## TASK PROMPT:
Using the entries that follow, transcribe only the lines from the line with "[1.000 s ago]" to the line with "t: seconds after", both included, exactly as they stand and without pictures.
◇ ◇ ◇ ◇
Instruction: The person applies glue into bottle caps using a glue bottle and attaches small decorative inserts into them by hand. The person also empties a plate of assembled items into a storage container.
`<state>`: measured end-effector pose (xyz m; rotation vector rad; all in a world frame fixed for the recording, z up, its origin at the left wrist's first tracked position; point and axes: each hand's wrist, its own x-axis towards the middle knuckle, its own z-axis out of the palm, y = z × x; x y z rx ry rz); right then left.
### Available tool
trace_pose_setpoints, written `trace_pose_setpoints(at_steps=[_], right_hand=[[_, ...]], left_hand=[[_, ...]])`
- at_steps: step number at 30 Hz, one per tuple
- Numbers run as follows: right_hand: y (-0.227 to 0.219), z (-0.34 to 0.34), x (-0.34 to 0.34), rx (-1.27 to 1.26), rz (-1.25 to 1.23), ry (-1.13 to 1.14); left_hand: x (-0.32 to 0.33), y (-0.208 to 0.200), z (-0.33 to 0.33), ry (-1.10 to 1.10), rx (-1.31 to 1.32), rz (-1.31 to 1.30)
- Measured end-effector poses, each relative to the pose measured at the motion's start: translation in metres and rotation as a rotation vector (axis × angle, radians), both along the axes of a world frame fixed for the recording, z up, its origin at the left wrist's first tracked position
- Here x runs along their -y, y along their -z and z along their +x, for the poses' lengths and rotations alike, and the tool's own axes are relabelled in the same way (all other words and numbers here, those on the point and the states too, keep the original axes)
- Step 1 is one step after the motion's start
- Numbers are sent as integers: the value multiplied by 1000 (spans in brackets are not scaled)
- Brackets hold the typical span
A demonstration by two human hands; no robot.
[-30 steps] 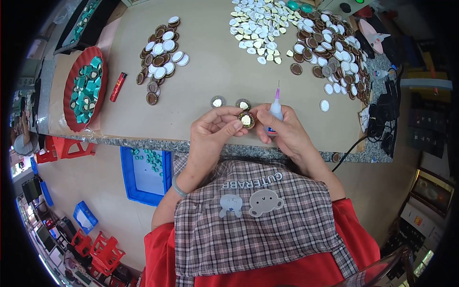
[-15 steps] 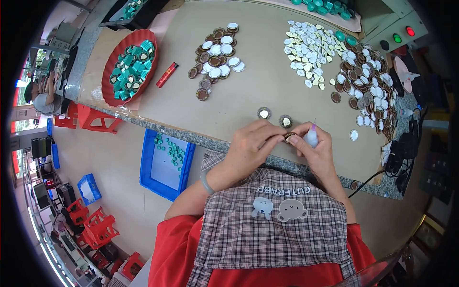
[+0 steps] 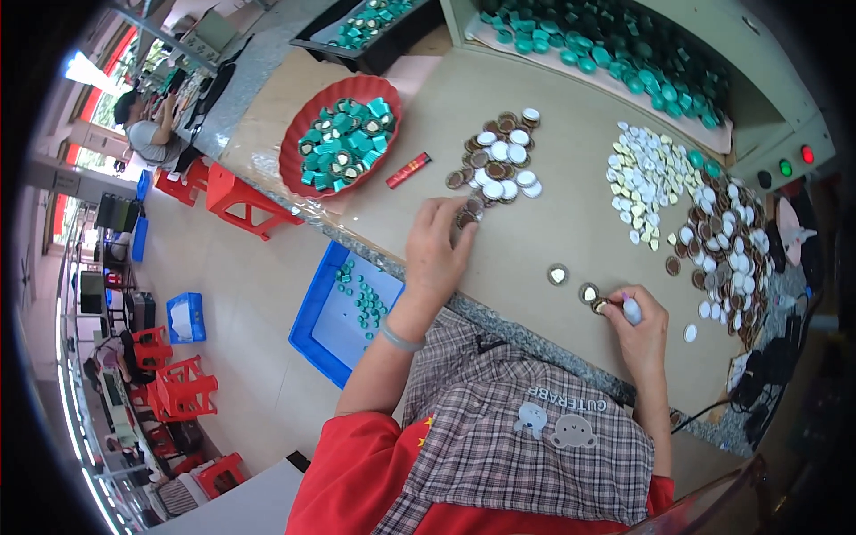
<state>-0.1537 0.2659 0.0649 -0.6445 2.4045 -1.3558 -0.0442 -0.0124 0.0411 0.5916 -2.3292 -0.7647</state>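
Observation:
My left hand (image 3: 437, 252) reaches to the near edge of a small pile of scalloped discs (image 3: 496, 171), brown or white on top. Its thumb and fingers close round a brown disc (image 3: 465, 218) there. My right hand (image 3: 642, 333) holds a small squeeze bottle (image 3: 632, 310) with a purple tip. The same hand's fingertips touch a disc with a pale heart-shaped piece (image 3: 600, 306) on the table. Two similar discs with hearts lie close by, one disc (image 3: 588, 293) right beside it and another disc (image 3: 558, 275) farther left.
A red scalloped bowl (image 3: 292, 147) of green cups stands left, beside a red tube (image 3: 409, 170). Loose pale hearts (image 3: 646, 174) and a big disc pile (image 3: 727, 259) lie right. Green pieces (image 3: 588, 62) fill a back shelf. A blue tray (image 3: 308, 334) sits below the table edge.
My left hand has left the right hand and moved left and away to the disc pile. The heart disc held between both hands is now down beside the others. The view has shifted.

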Motion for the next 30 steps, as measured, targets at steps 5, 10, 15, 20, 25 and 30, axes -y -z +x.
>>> trace_pose_setpoints(at_steps=[5, 10, 15, 20, 25, 30], right_hand=[[3, 0, 0, -244, -103, -6], [6, 1, -3, -32, -47, 27], [-2, 3, 5, -106, -56, -11], [1, 0, 1, -135, -52, 12], [2, -1, 3, -140, -36, -10], [4, -2, 0, -164, -42, -1]], left_hand=[[30, -24, 13, -254, -174, -53], [159, -11, 51, -712, -443, -139], [271, 41, 92, -682, -116, 316], [249, -4, 83, -439, -109, 797], [240, -31, 105, -385, -270, 915], [273, -79, 116, -292, -318, 899]])
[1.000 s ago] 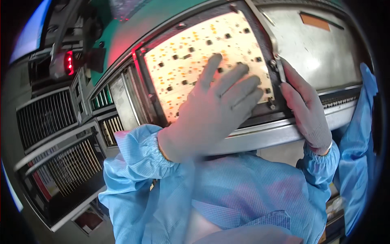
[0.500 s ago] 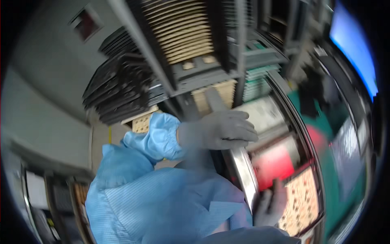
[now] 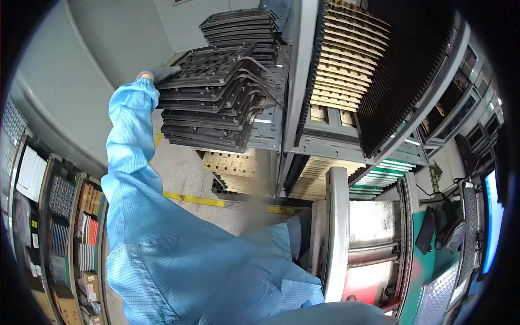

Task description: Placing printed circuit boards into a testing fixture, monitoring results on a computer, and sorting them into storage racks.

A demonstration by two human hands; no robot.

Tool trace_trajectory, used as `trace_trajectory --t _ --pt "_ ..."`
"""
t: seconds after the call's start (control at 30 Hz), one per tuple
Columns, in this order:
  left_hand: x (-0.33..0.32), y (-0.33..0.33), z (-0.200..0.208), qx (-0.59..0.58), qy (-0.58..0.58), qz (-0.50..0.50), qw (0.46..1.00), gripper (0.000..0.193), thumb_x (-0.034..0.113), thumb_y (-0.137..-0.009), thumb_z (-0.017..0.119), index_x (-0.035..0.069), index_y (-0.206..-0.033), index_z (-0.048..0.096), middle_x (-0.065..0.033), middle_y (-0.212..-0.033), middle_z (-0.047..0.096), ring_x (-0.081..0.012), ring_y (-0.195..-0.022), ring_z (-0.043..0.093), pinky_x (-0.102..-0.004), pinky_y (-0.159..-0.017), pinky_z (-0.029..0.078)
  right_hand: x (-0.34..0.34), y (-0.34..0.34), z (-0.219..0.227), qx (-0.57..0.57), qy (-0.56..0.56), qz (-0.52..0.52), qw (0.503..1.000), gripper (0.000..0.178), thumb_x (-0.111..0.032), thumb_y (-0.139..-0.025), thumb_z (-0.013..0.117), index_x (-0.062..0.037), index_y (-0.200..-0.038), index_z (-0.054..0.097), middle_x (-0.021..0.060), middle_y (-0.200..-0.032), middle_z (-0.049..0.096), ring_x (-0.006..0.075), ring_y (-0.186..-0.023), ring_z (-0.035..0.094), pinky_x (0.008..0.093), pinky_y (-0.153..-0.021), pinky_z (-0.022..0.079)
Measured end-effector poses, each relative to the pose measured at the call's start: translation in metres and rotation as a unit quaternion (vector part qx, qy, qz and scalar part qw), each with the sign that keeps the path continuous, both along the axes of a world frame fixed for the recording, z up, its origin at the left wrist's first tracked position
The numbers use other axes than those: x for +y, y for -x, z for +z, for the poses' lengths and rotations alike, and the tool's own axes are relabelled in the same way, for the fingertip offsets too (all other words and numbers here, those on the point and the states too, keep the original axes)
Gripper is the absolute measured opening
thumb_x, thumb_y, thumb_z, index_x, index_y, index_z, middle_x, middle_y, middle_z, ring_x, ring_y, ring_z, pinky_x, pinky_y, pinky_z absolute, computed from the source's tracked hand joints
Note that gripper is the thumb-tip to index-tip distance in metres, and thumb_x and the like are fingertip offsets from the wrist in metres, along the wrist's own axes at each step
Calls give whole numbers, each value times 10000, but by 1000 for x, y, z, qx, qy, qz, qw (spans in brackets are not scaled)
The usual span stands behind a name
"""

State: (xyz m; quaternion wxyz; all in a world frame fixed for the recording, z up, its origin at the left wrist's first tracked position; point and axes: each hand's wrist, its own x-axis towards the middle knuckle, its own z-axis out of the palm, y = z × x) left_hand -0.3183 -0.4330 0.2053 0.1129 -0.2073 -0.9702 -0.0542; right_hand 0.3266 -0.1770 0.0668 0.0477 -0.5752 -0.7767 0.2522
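Left hand (image 3: 160,73), gloved in grey, has moved from beside the metal rail (image 3: 337,227), where it was half a second ago, to the front stack of black frames. It now lies at the left edge of the top frame (image 3: 211,64), fingers extended over the edge; whether it grips cannot be told. The left sleeve (image 3: 130,141) is stretched out toward the stack. View has swung left since the previous frame; the right hand, then beside the lit board, cannot now be made out, and that board is no longer seen.

Front stack (image 3: 203,127) sits left of the rack post (image 3: 299,70), its frames unevenly aligned. Rear stack (image 3: 238,24) stands just behind. Pale boards (image 3: 346,65) fill slots in the rack; green boards (image 3: 379,179) sit lower right. Below the front stack, a pale pile (image 3: 233,162) is partly covered.

Rack post stands between the front stack and the conveyor (image 3: 371,222). Yellow tape (image 3: 195,200) crosses the floor (image 3: 184,176). Shelves (image 3: 76,222) line the far left. A blurred grey band obscures part of the floor.
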Motion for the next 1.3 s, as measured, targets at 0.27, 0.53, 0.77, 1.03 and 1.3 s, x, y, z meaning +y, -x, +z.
trace_trajectory --t 0.27,0.53,0.77,1.03,1.3 --pt "-47 94 -33 -133 -68 165 975 760 639 -838 566 50 -1317 547 -188 -1278 587 -335 -1155 572 -408 -1002 398 21 3 -40 84 53 -80 992 518 -393 -958 489 6 -1286 526 272 -1161 601 388 -1069 591 421 -914 468" --pt "-95 70 -33 28 -198 32 979 535 484 -890 576 -1 -1092 681 -167 -984 690 -317 -983 646 -378 -824 486 11 55 -38 228 -106 25 968 396 -227 -936 545 41 -1227 574 236 -1089 629 378 -1008 603 423 -839 468" --pt "-108 -54 -85 -120 -737 -117 655 465 262 -995 423 100 -1431 426 -35 -1450 431 -153 -1249 484 -297 -973 405 -2 76 -12 255 -100 45 961 389 -145 -961 510 47 -1298 530 175 -1236 608 234 -1151 565 325 -1005 402" --pt "-102 -168 -150 -188 -824 -190 500 459 314 -985 468 28 -1343 485 -101 -1290 570 -220 -1176 552 -363 -1021 431 -27 104 3 450 149 168 864 375 -45 -897 587 58 -1256 543 159 -1197 602 200 -1104 572 314 -951 448" --pt "11 -201 -178 -425 -738 -308 424 414 338 -964 526 52 -1264 529 -117 -1243 582 -212 -1134 563 -368 -973 464 -40 150 29 456 189 359 792 681 -349 -889 639 5 -1413 386 190 -1322 521 272 -1229 504 326 -1034 374"
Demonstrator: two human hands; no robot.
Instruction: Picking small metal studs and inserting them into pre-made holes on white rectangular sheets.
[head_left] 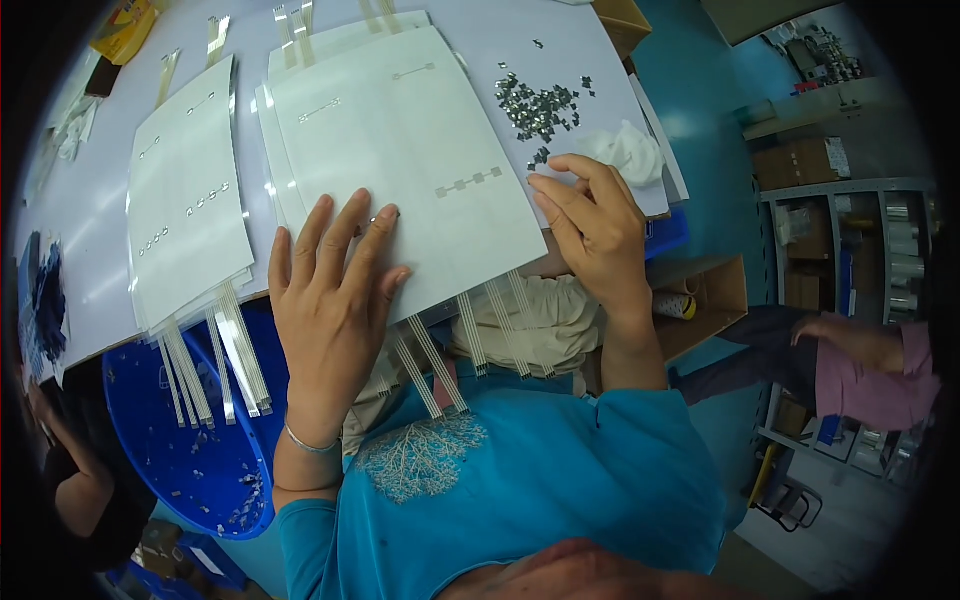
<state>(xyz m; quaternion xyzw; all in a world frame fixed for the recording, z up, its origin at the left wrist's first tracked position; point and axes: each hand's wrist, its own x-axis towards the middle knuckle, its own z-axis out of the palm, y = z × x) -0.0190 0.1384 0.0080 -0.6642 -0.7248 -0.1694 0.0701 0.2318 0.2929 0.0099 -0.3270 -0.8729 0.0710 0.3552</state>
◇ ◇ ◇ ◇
## RESPONSE AREA:
[1.000 s ago] 
[0.500 s ago] 
[now] 

Task description: Placing printed circuit boards into a testing fixture, monitoring results on a computer, and sorting them into storage racks.

A demonstration by two human hands; no robot.

Tool trace_trajectory, used as `trace_trajectory --t _ --pt "_ ..."`
"""
t: seconds after the call's start (control at 30 Hz), one per tuple

Nothing more remains in this exercise.